Before turning to consider each of these four matters, it is convenient to sketch in something of the evidence in fact given at trial, albeit unnecessary to do so in any great detail.
The appellant's unsworn dock statement
(1) In various responses to his new solicitors' investigations into this case between 2009 and 2011 the appellant said that his counsel, Mr Thomas, came to see him before trial and, despite the appellant saying that he wanted to give evidence, Mr Thomas told him he must not do so. "The lawyer told him that the prosecution would mix him up so he got coward." (10 July 2009) "He said I must not take the stand and give evidence. I asked him why, he said the prosecution will cross-question you and tie you up." (7 March 2011).
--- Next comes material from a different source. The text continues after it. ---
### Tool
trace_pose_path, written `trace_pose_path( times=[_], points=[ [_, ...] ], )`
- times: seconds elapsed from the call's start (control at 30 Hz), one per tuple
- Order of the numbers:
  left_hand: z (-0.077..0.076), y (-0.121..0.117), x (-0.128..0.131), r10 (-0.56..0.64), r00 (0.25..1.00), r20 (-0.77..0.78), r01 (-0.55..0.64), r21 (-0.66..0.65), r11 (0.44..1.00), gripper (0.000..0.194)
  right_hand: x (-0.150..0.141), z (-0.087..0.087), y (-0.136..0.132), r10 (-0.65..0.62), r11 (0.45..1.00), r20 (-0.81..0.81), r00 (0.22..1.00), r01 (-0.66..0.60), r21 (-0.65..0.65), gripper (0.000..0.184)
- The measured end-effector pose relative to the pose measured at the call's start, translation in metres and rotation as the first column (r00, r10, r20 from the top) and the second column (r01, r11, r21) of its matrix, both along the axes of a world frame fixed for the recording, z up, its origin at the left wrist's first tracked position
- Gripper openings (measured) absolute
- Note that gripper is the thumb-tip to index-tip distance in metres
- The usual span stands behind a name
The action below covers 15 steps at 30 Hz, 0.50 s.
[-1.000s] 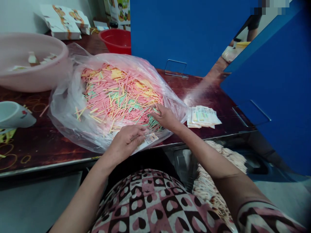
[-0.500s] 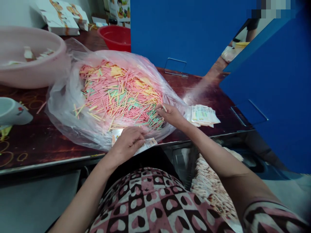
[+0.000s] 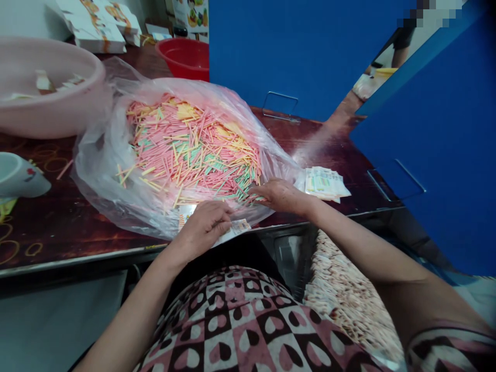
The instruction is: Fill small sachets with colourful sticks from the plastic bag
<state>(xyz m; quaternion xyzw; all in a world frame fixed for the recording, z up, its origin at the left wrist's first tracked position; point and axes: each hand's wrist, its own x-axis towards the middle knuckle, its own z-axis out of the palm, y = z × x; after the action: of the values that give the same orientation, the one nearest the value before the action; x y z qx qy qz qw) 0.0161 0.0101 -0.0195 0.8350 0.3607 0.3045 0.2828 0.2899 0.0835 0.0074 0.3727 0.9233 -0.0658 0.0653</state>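
A clear plastic bag (image 3: 101, 170) lies open on the dark wooden table (image 3: 70, 232), filled with a heap of pink, yellow and green sticks (image 3: 189, 150). My left hand (image 3: 205, 225) rests at the bag's near edge, fingers curled on a small printed packet (image 3: 238, 226). My right hand (image 3: 281, 196) lies at the right near edge of the stick heap, fingers pinched together low among the sticks; what they hold is too small to name.
A stack of printed packets (image 3: 325, 183) lies right of the bag. A pink basin (image 3: 46, 93), a red bowl (image 3: 186, 57) and white boxes (image 3: 101, 26) stand behind. A white cup (image 3: 19, 178) sits at far left. Blue panels (image 3: 445, 129) rise at back and right.
My right hand has drawn back from on top of the sticks toward the bag's near right edge and dropped lower. My left hand has stayed on the packet.
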Motion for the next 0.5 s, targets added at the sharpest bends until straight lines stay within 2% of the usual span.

By phone on 10 November 2010, Mr Thomas told the appellant's solicitors that "he adopts an open approach with his clients. He further stated that before trial he will always discuss with his clients the options available to them. He stated that he will always ask them whether they would like to give a witness statement at trial, provide a written unsworn statement that will be read out of trial or say nothing at all. After he has laid out the options available to his clients, he stated that he would then discuss the pros and cons of each option, explaining to his client the potential implications and consequences (if any) of each option. After discussing the ramifications of each option, he then said that he would leave it up to his clients to decide which option they would like to take."
By letter dated 24 November 2010 Mr Thomas said:
"Mr McKenzie was fully advised of the consequences of giving sworn evidence as against making an unsworn statement. He was told that if he gave sworn evidence he would be liable to be cross-examined on his evidence, whereas if he gave an unsworn statement no question could be asked of him. Mr McKenzie elected to make an unsworn statement."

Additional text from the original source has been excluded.